Every line with "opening" in it must be copied from the data.

- **INFORMATION GIVEN**
<<<<

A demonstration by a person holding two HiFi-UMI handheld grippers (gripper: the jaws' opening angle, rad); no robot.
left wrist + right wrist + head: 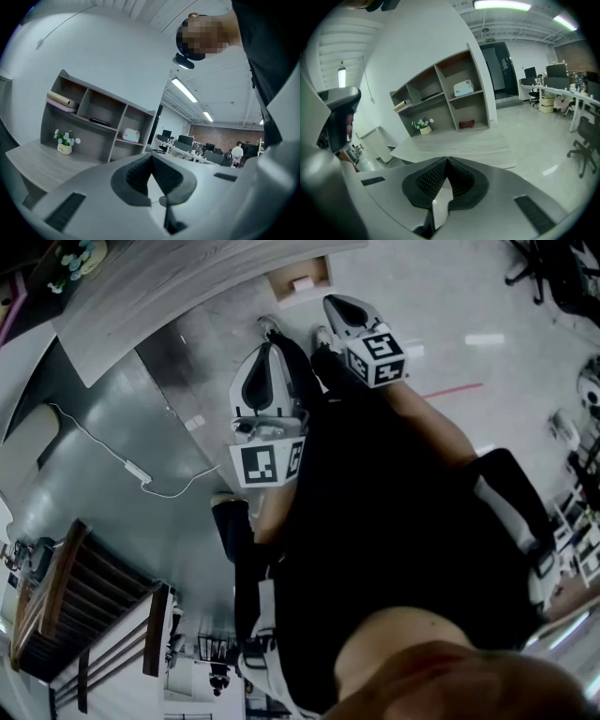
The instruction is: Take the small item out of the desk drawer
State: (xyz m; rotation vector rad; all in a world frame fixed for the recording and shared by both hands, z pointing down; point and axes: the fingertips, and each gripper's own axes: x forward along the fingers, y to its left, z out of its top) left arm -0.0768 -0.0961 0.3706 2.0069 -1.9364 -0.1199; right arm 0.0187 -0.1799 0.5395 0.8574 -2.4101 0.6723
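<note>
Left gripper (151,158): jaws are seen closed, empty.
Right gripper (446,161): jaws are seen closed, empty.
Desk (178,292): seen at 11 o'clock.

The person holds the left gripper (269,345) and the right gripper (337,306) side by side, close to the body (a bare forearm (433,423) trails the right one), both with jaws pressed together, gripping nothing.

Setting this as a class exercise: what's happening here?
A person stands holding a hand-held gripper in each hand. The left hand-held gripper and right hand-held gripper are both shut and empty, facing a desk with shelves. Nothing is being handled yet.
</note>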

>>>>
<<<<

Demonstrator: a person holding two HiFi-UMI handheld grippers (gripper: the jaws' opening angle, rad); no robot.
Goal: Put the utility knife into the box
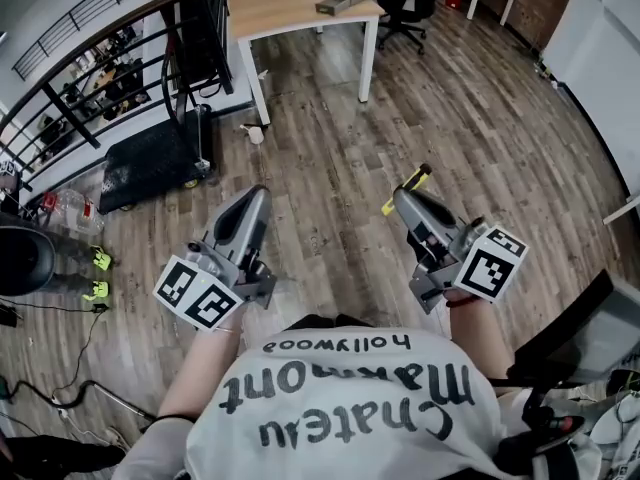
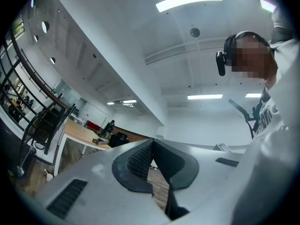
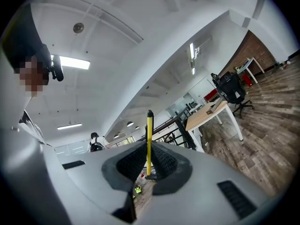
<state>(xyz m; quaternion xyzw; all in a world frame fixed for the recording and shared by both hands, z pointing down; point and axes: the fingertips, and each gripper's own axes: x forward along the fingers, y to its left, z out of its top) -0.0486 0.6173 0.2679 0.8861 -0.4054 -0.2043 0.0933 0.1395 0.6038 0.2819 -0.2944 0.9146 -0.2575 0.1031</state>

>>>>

- **WRITTEN ANSWER**
A demonstration by a person holding two HiFi-UMI handheld grippers (gripper: the jaws' opening angle, rad); no robot.
Demonstrator: a person holding two HiFi-UMI handheld grippers (gripper: the jaws' opening angle, rad); no robot.

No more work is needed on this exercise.